11In any case, Zöhre Ana underwent a significant transformation, and so, no doubt, will her cult, though it is not yet clear in what forms. The mythology narrating what Zöhre Ana saw and experienced has been well documented and can be read and imagined indefinitely, the cosmology it has formulated is still available to give meaning to these experiences, her iconography is still up on Instagram for all to see, and the ritual patterns remain and wait to be enacted. Her Service Building is still open every day, and visitors still come to pay their respects and to offer votive sacrifices. Since her passing came in the first year of the coronavirus pandemic, large ritual gatherings have not been allowed since that time.

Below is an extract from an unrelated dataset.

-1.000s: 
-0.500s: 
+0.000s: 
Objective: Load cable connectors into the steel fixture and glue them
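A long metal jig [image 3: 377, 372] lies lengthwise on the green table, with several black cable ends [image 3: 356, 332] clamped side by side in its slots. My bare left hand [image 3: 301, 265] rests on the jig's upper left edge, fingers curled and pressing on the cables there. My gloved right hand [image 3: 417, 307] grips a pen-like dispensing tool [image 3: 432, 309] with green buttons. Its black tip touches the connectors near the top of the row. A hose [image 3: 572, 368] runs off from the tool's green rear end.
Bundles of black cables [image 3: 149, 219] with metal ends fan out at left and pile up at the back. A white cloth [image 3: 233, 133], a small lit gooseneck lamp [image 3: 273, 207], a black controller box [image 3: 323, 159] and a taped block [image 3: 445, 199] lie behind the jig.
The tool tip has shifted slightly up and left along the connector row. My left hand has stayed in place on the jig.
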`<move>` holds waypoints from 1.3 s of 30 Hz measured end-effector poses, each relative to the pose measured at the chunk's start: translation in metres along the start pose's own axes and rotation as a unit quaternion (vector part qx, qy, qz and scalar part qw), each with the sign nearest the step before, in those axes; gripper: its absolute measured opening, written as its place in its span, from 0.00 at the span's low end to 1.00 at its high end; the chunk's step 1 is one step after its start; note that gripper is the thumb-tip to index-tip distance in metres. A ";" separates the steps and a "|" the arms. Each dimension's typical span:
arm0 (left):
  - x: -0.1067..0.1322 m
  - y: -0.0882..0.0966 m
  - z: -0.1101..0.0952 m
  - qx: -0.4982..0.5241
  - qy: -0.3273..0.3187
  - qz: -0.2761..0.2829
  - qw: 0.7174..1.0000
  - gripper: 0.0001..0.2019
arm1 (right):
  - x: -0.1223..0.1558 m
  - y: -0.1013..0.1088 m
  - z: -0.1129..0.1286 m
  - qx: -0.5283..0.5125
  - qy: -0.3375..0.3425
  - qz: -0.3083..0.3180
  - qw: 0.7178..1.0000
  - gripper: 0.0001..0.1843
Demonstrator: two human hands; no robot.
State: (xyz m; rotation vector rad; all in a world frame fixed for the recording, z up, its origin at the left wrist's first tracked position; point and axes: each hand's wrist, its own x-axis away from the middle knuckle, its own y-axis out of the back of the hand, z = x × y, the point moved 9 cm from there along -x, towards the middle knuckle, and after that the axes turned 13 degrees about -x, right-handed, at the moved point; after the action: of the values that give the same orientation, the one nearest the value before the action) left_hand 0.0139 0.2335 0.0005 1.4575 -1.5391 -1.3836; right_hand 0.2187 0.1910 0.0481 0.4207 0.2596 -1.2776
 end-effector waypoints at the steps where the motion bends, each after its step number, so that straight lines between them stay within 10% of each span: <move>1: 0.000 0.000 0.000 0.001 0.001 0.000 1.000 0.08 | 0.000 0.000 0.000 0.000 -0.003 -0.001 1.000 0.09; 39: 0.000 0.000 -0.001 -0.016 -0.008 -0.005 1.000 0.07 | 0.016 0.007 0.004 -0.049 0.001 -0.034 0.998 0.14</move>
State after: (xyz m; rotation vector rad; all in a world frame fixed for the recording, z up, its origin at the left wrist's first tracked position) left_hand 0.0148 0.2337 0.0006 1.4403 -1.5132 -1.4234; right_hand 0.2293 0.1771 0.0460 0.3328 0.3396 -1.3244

If they do resume, and the charismatic orientational point is no longer visible, where will visual attention be directed? What will future devotees experience who can no longer see her in the material world? In short, what will become of her visual world?
For now, devotees can continue to remember her on visits to the Service Building. They can seek a blessing on a visit to the tomb built for her in her village in Yozgat. And no doubt many will continue to see her in their dreams. But in whatever form people see her, these visions will have been shaped by the patterns that have coalesced in the cult through time.
Afterimage of Zöhre Ana. © Mark Soileau.